A WinUI custom control decorated with [ObservableObject] attribute will not update Bindings in the control's template for properties on property changed.

This does work in Visual Studio 2022 v17.10!
This does NOT work in Visual Studio 2022 v17.12!

Roslyn gang directed me here (dotnet/roslyn#76470)
Issue reported in Community Toolkit can reproduce, but closed as external (CommunityToolkit/dotnet#1011)

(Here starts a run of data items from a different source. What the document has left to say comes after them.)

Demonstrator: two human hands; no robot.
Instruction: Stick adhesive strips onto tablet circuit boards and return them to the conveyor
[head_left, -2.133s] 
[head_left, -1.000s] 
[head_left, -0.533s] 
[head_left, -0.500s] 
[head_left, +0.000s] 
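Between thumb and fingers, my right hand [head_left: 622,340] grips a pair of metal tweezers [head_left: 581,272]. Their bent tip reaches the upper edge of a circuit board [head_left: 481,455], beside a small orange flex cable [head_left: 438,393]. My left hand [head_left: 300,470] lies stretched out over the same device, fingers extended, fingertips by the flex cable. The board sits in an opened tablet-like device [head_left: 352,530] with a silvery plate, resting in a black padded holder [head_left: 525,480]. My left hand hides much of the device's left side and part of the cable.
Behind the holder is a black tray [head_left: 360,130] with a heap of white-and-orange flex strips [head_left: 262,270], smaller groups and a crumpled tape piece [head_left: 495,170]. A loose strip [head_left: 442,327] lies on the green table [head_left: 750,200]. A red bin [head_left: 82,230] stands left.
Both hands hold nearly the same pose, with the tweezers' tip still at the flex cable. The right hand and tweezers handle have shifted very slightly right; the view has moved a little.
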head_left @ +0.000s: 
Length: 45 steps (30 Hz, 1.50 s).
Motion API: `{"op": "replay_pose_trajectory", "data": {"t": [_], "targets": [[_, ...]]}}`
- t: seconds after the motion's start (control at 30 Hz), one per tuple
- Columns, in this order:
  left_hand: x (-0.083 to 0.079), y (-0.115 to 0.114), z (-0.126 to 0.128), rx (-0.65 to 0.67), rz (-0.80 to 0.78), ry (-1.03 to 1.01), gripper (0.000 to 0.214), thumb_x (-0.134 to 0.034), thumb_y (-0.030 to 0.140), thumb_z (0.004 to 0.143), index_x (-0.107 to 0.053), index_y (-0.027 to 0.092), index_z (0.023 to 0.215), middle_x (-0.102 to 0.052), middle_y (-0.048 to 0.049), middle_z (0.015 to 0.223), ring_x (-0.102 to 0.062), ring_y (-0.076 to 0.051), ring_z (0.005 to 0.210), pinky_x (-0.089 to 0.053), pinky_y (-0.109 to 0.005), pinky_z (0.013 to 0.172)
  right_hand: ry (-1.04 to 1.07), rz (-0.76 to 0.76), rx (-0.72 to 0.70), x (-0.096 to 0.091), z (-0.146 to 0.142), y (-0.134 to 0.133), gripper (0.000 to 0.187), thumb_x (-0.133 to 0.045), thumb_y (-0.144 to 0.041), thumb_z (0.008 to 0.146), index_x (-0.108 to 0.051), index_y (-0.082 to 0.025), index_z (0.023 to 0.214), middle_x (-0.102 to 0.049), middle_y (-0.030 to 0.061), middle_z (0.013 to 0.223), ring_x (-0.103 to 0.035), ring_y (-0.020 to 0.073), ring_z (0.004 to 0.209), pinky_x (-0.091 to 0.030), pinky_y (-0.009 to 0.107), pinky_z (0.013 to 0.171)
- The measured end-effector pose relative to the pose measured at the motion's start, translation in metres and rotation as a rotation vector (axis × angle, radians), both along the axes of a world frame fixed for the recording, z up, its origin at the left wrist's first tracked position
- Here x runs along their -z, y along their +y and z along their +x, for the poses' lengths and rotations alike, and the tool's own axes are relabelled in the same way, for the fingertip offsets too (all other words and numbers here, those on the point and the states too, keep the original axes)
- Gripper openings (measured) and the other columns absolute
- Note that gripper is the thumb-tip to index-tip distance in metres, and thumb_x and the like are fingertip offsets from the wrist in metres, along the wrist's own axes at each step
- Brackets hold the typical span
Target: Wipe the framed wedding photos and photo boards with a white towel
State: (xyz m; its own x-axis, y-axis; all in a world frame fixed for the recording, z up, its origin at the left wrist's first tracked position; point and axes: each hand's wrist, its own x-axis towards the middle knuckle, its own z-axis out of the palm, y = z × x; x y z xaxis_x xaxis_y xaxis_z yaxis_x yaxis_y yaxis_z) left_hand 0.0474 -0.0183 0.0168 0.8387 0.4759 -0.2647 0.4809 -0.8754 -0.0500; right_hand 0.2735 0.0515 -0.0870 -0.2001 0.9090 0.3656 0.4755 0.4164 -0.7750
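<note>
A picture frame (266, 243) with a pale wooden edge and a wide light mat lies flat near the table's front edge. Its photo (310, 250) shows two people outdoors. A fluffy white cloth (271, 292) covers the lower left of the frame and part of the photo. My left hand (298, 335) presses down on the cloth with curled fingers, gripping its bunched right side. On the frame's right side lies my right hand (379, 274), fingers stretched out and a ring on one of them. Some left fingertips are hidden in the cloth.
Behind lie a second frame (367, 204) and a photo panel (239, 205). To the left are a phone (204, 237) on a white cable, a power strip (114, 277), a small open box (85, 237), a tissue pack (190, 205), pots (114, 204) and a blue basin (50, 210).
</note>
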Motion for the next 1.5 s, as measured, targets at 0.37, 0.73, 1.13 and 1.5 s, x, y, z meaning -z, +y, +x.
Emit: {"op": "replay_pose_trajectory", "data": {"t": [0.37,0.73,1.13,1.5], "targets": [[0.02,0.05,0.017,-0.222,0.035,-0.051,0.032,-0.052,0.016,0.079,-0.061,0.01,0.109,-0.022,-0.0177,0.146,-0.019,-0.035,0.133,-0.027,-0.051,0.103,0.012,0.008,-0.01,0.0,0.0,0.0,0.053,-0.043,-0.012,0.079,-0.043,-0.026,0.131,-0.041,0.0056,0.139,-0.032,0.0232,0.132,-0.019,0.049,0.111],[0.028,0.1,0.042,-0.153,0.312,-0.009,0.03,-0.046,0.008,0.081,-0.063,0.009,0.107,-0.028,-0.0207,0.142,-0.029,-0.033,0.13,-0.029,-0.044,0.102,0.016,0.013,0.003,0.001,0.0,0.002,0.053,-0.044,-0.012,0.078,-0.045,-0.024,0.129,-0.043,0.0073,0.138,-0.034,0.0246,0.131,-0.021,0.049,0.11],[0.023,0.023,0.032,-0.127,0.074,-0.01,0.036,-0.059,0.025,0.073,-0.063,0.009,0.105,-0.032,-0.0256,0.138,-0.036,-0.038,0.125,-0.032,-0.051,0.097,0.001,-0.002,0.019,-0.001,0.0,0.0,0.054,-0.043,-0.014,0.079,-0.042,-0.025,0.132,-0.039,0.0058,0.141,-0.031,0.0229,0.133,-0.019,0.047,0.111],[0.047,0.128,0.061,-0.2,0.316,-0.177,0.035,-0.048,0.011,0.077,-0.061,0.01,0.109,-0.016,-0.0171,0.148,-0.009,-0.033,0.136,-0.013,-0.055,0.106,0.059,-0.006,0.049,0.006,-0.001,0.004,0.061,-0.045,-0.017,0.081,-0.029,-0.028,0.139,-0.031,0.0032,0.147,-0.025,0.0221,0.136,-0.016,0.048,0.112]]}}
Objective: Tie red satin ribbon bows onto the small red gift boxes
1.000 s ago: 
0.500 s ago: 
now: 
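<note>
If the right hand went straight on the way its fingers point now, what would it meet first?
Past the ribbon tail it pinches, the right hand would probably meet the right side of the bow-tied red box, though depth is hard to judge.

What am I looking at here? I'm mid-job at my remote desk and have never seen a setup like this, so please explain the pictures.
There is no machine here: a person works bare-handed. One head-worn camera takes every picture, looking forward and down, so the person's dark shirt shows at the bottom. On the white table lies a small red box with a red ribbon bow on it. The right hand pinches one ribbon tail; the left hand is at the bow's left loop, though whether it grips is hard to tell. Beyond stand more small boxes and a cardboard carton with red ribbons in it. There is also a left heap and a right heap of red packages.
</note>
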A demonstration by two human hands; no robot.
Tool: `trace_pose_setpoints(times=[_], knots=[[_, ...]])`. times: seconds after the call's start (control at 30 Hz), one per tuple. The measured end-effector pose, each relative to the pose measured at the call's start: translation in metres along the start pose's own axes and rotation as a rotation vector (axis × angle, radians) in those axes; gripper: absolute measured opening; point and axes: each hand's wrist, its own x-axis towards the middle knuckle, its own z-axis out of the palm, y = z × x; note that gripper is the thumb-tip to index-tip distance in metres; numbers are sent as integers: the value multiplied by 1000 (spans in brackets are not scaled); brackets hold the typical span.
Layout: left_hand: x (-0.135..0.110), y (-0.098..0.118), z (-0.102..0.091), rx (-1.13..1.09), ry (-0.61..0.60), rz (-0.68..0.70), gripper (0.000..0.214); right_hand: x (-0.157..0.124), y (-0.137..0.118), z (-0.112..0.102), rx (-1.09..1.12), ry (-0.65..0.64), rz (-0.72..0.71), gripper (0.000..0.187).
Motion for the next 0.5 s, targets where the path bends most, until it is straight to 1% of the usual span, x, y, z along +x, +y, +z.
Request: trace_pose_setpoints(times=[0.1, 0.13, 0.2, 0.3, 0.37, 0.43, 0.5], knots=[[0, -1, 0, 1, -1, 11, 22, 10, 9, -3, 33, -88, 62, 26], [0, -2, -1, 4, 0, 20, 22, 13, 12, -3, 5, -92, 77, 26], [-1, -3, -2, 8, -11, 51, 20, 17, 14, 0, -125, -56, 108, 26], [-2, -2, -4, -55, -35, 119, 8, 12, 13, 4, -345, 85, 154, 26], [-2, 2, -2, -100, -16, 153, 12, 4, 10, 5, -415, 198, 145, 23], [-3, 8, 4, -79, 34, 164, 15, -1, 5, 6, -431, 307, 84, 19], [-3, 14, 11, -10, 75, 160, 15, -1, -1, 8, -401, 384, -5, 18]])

Steps to reproduce the bug

  1. Create a WinUI 3 Custom Control
  2. Using CommunityToolkit, attribute the class [ObservableObject]
  3. Create a field and attribute it [ObservableProperty]
[ObservableObject]
public sealed partial class CustomControl1 : Control
{
    public CustomControl1()
    {
        this.DefaultStyleKey = typeof(CustomControl1);
    }

    [ObservableProperty] string _myValue = "Initial value";

    [RelayCommand]
    void UpdateValue()
    {
        MyValue = "Updated value";
    }
}
  1. In the control's template, bind to the property
    <Style TargetType="local:CustomControl1" >
        <Setter Property="Template">
            <Setter.Value>
                <ControlTemplate TargetType="local:CustomControl1">
                    <StackPanel Spacing="16"
                        Background="{TemplateBinding Background}"
                        BorderBrush="{TemplateBinding BorderBrush}"
                        BorderThickness="{TemplateBinding BorderThickness}">
                        
                        <TextBlock Text="{Binding MyValue, RelativeSource={RelativeSource TemplatedParent}}"/>

                        <Button Content="Update value!" 
                                Command="{Binding UpdateValueCommand, RelativeSource={RelativeSource TemplatedParent}}"/>
                        
                    </StackPanel>
                </ControlTemplate>
            </Setter.Value>
        </Setter>
    </Style>
  1. Update the value of the MyValue property.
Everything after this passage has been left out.